Where this leads: Cₜ, completed here, feeds directly into the output gate (post 05), which decides how much of this updated cell state to expose as hₜ.
Honest Limitations
The gradient highway breaks down if the forget gate is consistently near 0 at some timestep — even though the cell state update is additive, ∂Cₜ/∂Cₜ₋₁ = fₜ still multiplies the gradient by fₜ at every step, so a forget gate that's genuinely near 0 (correctly erasing information) also genuinely cuts off gradient flow backward through that dimension at that timestep. This is usually the right behavior (information really was irrelevant), but it means the gradient highway is not an unconditional guarantee — it depends on what the forget gate has learned to do.

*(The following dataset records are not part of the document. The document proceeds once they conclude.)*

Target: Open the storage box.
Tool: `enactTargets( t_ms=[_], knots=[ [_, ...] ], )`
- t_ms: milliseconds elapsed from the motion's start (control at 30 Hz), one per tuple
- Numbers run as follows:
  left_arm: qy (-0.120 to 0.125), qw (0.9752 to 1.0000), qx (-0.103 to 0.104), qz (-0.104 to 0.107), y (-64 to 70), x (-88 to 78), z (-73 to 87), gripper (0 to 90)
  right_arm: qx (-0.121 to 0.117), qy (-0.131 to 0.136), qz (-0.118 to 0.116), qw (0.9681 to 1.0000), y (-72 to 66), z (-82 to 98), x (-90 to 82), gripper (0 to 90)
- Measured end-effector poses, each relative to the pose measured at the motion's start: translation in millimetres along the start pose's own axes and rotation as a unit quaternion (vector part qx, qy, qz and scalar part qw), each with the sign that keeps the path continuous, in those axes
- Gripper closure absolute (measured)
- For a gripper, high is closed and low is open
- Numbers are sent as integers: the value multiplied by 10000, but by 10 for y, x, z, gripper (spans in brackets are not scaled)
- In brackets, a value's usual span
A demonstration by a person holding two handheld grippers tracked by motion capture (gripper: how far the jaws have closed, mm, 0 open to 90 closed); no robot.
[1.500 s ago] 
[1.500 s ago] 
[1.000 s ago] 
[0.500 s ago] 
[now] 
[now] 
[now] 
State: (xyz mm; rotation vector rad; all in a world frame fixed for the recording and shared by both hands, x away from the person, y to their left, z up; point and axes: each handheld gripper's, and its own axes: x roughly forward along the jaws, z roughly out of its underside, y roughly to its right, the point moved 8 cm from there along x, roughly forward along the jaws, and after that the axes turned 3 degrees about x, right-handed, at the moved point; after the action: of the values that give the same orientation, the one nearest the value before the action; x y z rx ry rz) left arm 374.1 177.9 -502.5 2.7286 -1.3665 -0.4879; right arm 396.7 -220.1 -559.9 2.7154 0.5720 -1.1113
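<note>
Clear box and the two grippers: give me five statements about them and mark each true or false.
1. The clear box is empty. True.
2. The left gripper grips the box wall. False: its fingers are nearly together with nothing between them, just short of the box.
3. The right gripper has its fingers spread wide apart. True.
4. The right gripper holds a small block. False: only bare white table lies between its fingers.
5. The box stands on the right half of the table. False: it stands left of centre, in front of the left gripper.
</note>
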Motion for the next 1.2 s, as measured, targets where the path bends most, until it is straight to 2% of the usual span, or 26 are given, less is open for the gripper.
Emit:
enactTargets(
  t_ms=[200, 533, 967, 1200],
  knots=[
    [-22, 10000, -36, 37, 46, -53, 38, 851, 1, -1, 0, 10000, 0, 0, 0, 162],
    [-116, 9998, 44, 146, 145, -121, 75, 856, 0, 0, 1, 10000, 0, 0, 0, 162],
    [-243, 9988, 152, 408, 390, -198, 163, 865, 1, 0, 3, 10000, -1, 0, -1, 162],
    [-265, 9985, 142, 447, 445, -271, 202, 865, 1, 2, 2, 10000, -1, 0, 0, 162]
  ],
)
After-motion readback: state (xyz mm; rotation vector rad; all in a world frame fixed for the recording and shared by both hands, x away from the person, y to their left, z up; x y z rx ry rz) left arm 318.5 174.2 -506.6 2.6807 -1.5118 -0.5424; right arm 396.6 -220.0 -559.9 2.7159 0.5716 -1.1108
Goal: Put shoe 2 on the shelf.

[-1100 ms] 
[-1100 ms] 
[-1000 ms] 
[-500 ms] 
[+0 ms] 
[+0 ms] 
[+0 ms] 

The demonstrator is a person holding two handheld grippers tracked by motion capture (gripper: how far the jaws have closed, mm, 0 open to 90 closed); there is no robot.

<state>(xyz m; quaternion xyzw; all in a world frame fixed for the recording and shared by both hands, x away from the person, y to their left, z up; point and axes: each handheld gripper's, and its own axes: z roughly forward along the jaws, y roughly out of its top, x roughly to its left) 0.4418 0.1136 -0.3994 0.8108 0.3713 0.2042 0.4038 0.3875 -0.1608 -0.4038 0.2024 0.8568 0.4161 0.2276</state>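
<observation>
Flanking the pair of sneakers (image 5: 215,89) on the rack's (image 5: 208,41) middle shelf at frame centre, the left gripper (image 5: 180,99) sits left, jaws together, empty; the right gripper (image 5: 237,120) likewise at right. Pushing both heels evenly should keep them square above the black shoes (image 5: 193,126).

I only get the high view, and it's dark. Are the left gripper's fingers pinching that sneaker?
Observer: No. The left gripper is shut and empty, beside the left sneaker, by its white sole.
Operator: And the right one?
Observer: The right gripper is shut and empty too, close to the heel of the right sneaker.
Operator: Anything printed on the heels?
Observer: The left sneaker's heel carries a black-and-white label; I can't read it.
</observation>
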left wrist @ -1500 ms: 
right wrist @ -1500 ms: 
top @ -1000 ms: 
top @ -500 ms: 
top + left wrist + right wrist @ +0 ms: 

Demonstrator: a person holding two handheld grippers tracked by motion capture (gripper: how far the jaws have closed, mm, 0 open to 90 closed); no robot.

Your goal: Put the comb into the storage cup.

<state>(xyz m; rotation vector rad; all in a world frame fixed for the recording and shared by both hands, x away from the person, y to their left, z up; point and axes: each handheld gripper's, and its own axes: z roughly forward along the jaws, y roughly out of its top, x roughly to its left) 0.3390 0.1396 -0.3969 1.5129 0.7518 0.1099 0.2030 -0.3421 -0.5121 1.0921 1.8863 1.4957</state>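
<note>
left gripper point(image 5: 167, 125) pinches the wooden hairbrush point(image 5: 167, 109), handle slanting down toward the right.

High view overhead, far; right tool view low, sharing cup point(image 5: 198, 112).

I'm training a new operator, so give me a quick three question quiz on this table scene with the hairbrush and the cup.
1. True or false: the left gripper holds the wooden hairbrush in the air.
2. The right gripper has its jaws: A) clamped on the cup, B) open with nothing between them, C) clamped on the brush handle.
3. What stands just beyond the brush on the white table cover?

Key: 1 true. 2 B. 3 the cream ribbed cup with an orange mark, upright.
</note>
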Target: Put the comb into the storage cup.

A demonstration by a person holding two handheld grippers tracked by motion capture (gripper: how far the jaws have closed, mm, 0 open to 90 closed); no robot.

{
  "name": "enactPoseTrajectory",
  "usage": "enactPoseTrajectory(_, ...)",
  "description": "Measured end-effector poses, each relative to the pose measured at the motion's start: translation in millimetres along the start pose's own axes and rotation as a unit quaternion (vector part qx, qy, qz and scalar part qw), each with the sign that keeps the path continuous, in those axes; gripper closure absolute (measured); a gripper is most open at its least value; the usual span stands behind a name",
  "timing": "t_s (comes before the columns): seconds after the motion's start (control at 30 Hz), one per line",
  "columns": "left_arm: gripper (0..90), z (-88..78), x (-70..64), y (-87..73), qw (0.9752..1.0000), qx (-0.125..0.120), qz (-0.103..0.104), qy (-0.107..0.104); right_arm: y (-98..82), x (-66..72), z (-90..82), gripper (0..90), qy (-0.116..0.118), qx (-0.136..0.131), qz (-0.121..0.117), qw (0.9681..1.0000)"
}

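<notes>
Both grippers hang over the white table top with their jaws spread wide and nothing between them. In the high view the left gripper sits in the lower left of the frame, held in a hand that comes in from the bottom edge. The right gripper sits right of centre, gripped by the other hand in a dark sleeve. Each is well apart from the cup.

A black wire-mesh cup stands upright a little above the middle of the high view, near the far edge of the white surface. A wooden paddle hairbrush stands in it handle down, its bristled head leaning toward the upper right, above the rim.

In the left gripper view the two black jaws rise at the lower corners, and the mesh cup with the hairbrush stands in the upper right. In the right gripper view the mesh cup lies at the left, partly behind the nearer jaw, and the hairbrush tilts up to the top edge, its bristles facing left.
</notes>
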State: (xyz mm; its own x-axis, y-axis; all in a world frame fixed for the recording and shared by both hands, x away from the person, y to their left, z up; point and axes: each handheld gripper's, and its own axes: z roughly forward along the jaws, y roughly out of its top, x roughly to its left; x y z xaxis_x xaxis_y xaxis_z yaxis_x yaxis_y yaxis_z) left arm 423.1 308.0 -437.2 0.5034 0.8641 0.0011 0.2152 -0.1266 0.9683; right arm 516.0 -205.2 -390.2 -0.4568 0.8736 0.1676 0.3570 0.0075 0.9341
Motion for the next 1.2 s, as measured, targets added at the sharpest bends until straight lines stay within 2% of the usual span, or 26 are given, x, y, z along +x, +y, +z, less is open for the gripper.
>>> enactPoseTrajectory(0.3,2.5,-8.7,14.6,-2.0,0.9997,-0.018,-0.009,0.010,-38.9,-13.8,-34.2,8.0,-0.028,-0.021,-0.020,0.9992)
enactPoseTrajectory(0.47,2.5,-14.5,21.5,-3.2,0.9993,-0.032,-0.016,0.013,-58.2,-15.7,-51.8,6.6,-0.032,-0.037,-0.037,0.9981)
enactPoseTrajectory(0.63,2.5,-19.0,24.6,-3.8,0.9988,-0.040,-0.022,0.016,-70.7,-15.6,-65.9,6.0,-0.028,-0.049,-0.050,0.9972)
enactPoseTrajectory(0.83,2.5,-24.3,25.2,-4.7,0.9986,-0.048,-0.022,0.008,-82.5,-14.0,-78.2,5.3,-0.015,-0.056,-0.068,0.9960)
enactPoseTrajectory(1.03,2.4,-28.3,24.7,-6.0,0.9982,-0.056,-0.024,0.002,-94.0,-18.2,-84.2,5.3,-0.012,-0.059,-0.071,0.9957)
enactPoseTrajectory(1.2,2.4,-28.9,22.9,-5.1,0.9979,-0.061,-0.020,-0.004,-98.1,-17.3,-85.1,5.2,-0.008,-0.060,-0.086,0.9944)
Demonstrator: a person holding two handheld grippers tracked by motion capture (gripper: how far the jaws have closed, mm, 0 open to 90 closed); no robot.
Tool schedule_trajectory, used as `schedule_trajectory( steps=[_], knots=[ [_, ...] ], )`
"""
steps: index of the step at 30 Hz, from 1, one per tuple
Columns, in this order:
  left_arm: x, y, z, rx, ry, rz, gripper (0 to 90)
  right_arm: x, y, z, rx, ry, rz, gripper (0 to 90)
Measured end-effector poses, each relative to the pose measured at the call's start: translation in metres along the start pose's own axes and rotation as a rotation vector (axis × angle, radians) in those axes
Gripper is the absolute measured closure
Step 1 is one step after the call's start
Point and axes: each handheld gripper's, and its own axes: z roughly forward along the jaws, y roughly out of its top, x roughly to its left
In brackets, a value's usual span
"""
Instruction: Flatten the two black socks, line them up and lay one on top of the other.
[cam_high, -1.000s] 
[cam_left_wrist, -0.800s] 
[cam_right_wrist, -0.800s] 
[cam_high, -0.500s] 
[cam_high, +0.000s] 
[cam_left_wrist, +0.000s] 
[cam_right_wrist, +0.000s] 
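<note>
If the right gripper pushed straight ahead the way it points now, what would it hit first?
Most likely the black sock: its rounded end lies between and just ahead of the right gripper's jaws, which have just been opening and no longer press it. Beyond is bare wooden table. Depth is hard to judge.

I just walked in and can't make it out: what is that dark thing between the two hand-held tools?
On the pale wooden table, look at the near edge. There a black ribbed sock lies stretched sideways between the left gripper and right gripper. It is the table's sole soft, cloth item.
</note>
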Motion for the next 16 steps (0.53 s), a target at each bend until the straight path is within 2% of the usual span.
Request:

The forget gate and input gate are computed independently and can both be close to 1 simultaneously — "keep everything old" and "add everything new" are not mutually exclusive, and a cell state that keeps accumulating both without ever trimming can grow large in magnitude over long sequences, pushing the cell state into a regime where tanh(Cₜ) in the output gate saturates and stops discriminating between values.
Test Your Understanding
-
Why does the candidate memory use tanh while the input gate uses sigmoid, given that they're combined by simple element-wise multiplication right after?
-
In the anchor, dimension 0 had C̃ₜ = -0.1749 and iₜ = 0.4295, giving new_info = -0.0751. If iₜ[0] were instead 0.95 (near-full acceptance), what would new_info[0] become, and what would the final Cₜ[0] be (using C_retained[0] = 0.2862)?
-
The gradient highway formula ∂Cₜ/∂Cₜ₋₁ = fₜ shows the cell-state gradient depends only on the forget gate, not the input gate. Why doesn't the input gate's value appear in this derivative, even though iₜ⊙C̃ₜ is added to Cₜ at every step?
-
Suppose a sequence has 50 timesteps where the forget gate consistently equals 0.9. Using the gradient highway formula repeatedly, estimate the cumulative gradient scaling factor from timestep 50 back to timestep 1. Compare this to the vanilla RNN's 0.7⁵⁰ from post 01 — which shrinks less?
-
A trained LSTM shows input gate values near 1 and forget gate values near 1 simultaneously across almost every timestep of a long sequence. Given the honest limitation above about cell state growth, what training or architectural change would you investigate to check whether this is actually a problem for that model?